How to complete this task | Your answer should consist of the lines in the listing that hold "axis".

[[ Data provided, beginning ]]

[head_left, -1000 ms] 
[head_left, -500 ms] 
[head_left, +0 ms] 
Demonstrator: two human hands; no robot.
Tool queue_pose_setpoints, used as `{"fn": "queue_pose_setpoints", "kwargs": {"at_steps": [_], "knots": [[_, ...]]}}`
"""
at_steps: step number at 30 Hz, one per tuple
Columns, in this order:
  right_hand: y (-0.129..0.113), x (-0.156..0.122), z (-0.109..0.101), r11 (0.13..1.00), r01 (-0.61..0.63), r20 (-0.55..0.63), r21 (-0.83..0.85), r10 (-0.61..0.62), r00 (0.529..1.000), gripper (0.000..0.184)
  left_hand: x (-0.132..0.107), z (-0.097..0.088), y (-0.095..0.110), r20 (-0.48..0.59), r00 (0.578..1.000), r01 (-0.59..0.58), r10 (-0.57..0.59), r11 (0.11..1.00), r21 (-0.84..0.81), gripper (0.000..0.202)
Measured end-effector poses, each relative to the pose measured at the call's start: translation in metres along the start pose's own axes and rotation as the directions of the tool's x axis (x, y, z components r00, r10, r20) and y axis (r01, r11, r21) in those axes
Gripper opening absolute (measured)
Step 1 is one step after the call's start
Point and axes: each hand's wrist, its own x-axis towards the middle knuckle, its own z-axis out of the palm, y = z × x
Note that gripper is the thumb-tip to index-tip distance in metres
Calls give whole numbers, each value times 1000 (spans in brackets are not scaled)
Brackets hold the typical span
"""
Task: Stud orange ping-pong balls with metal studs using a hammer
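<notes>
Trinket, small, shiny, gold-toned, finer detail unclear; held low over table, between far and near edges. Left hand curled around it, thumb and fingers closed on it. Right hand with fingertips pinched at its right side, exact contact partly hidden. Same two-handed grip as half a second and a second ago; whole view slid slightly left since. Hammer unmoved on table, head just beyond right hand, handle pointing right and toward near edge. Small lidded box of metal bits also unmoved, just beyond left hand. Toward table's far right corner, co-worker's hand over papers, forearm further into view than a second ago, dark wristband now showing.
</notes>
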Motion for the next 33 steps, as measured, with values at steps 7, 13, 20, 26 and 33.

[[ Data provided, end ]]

Expected answer |
Measured end-effector poses, each relative to the pose measured at the call's start: translation in metres along the start pose's own axes and rotation as the directions of the tool's x axis (x, y, z components r00, r10, r20) and y axis (r01, r11, r21) in those axes
Point and axes: each hand's wrist, its own x-axis towards the middle knuckle, its own z-axis out of the palm, y = z × x

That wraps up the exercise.